Restate every line of the material, word for word.

INPUT DATA section start

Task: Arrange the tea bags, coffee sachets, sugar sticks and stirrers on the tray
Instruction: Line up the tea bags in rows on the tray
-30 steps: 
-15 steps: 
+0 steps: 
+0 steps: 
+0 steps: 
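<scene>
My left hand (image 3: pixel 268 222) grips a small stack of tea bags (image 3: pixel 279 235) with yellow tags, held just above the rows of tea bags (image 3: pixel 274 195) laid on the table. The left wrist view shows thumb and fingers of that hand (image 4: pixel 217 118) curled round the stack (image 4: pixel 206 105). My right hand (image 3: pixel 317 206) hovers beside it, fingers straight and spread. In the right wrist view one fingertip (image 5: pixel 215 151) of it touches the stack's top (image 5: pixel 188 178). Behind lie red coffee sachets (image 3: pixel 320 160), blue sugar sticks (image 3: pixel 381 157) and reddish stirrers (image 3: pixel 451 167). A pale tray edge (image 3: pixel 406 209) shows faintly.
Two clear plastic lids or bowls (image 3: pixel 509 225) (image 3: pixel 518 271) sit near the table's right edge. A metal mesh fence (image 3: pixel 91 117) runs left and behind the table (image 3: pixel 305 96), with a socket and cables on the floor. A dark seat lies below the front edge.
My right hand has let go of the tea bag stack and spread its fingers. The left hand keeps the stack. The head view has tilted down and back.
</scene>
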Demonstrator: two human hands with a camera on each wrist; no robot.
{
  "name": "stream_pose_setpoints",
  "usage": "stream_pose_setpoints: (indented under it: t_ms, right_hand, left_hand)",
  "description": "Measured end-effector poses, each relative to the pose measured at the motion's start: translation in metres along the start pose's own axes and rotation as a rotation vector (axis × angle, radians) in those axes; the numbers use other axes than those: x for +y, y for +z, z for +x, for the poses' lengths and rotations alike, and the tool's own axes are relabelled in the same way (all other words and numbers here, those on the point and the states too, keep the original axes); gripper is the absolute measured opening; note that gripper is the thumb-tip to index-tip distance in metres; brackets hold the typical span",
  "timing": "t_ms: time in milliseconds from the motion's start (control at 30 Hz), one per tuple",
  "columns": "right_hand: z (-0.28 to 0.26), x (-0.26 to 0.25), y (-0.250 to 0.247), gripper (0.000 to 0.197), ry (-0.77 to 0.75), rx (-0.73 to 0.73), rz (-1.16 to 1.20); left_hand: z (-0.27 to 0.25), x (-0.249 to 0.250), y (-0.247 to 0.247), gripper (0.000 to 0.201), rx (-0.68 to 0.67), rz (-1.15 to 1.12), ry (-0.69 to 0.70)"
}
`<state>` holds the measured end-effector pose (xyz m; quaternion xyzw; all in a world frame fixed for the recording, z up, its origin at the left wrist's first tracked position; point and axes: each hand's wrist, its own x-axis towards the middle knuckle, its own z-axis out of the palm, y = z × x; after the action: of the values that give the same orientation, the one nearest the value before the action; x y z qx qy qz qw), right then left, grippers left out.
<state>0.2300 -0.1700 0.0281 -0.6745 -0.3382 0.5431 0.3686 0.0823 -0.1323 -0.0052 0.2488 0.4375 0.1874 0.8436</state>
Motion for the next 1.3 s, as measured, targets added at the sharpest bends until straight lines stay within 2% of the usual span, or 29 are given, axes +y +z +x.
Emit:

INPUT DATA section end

_WRITTEN SOLUTION_:
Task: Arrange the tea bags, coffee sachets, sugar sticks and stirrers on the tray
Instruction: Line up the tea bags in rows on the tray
-30 steps: 
-15 steps: 
+0 steps: 
+0 steps: 
+0 steps: 
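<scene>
My left hand (image 3: pixel 268 222) grips a small stack of tea bags (image 3: pixel 279 235) with yellow tags, held just above the rows of tea bags (image 3: pixel 274 195) laid on the table. The left wrist view shows thumb and fingers of that hand (image 4: pixel 217 118) curled round the stack (image 4: pixel 206 105). My right hand (image 3: pixel 317 206) hovers beside it, fingers straight and spread. In the right wrist view one fingertip (image 5: pixel 215 151) of it touches the stack's top (image 5: pixel 188 178). Behind lie red coffee sachets (image 3: pixel 320 160), blue sugar sticks (image 3: pixel 381 157) and reddish stirrers (image 3: pixel 451 167). A pale tray edge (image 3: pixel 406 209) shows faintly.
Two clear plastic lids or bowls (image 3: pixel 509 225) (image 3: pixel 518 271) sit near the table's right edge. A metal mesh fence (image 3: pixel 91 117) runs left and behind the table (image 3: pixel 305 96), with a socket and cables on the floor. A dark seat lies below the front edge.
My right hand has let go of the tea bag stack and spread its fingers. The left hand keeps the stack. The head view has tilted down and back.
</scene>
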Demonstrator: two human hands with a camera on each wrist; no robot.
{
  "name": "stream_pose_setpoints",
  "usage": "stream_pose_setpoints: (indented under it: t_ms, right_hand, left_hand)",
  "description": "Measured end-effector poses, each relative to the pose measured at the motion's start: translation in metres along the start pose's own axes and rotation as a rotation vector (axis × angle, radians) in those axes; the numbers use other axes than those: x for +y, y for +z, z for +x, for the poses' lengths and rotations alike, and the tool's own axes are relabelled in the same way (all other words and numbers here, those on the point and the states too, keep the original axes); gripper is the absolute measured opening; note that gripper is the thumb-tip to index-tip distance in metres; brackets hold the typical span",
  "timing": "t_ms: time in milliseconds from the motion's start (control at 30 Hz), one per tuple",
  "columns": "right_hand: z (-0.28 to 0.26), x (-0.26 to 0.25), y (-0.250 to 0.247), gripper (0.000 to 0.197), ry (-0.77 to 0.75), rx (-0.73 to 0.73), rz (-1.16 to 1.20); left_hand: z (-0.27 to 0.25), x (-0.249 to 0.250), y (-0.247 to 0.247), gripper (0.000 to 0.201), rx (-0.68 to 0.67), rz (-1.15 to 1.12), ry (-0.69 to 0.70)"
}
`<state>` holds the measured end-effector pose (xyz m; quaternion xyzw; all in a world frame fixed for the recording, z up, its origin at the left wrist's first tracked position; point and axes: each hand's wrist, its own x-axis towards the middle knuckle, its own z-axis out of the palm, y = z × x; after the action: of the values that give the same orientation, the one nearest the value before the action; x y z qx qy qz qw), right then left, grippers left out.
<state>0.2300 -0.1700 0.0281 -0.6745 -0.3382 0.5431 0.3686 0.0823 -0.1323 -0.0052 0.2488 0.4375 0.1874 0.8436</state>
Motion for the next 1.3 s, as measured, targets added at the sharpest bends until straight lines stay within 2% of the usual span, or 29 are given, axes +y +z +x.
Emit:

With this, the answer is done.